In the safety realm, grip strength can affect injury incidence and severity. You know those momentary losses of balance that we all experience (even happens to great athletes)? Weaker hands and arms might make it much more likely that these incidents turn into a fall from a person being less able to hold themselves up with a handrail or a cane or fixed object. Or insufficiently strong grip might prevent one from being able to brace themselves when needed (which can up the ante on impacting a surface.) Or a weaker grip might preclude being able to assist getting up or down from sitting without straining or stumbling. Or from preventing an object you were holding from dropping onto your foot. Or more. 

I’ve consistently found the impact and prevalence of slips/trips/falls continue to be widely underestimated—and have much greater negative results than many people think and may be getting worse. According to the CDC, death by falling increased 30 percent from 2009 to 2018. And hospitalizations due to falls too frequently lead to long-term disabling conditions and increased (often otherwise-unexplained) fatalities.  

By the way, it’s not just hand strength that’s a proven statistical bio-marker for living longer. It’s at least three other “movement”-related activities.  

  1. Being able to balance on one leg for a period of time (important for preventing a slip or trip from igniting into a high-impact fall), 
  2. Getting up out of a chair quickly without using your hands
  3. Walking at a fast pace rather than just ambling along. There are medical double-blind studies clearly associating each of these attributes with longevity.

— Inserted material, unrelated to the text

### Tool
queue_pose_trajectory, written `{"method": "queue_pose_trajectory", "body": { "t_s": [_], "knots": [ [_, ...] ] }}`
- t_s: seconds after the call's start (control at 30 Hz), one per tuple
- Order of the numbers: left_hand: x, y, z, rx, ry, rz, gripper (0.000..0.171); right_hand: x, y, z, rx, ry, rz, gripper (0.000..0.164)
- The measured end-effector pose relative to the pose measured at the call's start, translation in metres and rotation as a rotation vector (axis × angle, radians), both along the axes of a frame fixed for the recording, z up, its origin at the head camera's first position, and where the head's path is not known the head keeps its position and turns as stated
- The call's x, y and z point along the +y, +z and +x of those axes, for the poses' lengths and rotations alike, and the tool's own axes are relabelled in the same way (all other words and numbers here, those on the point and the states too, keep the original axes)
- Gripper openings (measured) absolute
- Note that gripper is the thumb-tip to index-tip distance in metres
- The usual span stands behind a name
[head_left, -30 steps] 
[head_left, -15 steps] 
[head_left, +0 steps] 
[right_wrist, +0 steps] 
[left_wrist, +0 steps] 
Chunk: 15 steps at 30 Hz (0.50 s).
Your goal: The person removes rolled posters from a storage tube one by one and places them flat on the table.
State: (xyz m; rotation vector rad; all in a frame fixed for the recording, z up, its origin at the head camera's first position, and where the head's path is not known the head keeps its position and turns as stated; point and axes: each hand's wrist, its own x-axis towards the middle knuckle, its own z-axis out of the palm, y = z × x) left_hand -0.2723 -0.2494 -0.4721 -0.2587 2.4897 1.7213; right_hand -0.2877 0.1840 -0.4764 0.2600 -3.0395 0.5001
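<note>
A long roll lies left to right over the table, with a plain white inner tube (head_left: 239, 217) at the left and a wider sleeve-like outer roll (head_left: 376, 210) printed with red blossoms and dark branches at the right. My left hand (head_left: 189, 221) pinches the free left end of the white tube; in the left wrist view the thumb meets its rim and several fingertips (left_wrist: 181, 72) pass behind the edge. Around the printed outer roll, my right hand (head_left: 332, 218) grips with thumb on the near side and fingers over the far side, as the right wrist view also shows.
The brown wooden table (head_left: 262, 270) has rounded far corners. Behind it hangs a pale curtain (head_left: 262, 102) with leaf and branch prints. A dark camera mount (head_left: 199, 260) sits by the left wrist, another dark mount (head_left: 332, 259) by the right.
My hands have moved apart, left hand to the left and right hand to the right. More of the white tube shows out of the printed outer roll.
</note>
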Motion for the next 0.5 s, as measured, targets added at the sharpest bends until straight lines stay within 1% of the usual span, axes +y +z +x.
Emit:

You might well ask, do hand strength and other physical attributes merely reflect underlying physical disease or problems—or can the opposite be true, that strengthening movements might actually contribute to higher performance and quality of life? Well, Axios reported, “The single most effective set of muscles you can work to extend your life is in your hands.” And I do know one thing both for myself and from what I’ve observed: moving “younger,” with greater strength, tuned coordination and deeper balance enables being more active, helps raise energy, allows me to be more able to do what I want, to feel more alive and effective in numerous ways and can dramatically help prevent a wide range of injuries, especially those that seem to consistently plague most companies (soft-tissue/strains and sprains, slips/trips/falls, hand injuries and many more.) 

In fact, in our MoveSMART® system, the first “technique” (actually “principle”) we transfer is “Smart Hands™” – how to quickly increase overall hand and body strength through enlisting different regions of your hands and arms. In other words, that in addition to exercising over a period of time, it’s also possible to immediately improve grip strength through “smart” emphasis of different parts of the hand (hint – think outside region for greater power. Of course, there’s more to this….)  

But whatever you do, consider incorporating any activities that elevate hand strength, as well as balance, in order to be more effective, safer, and perhaps even to live a longer, more vibrant and safer life.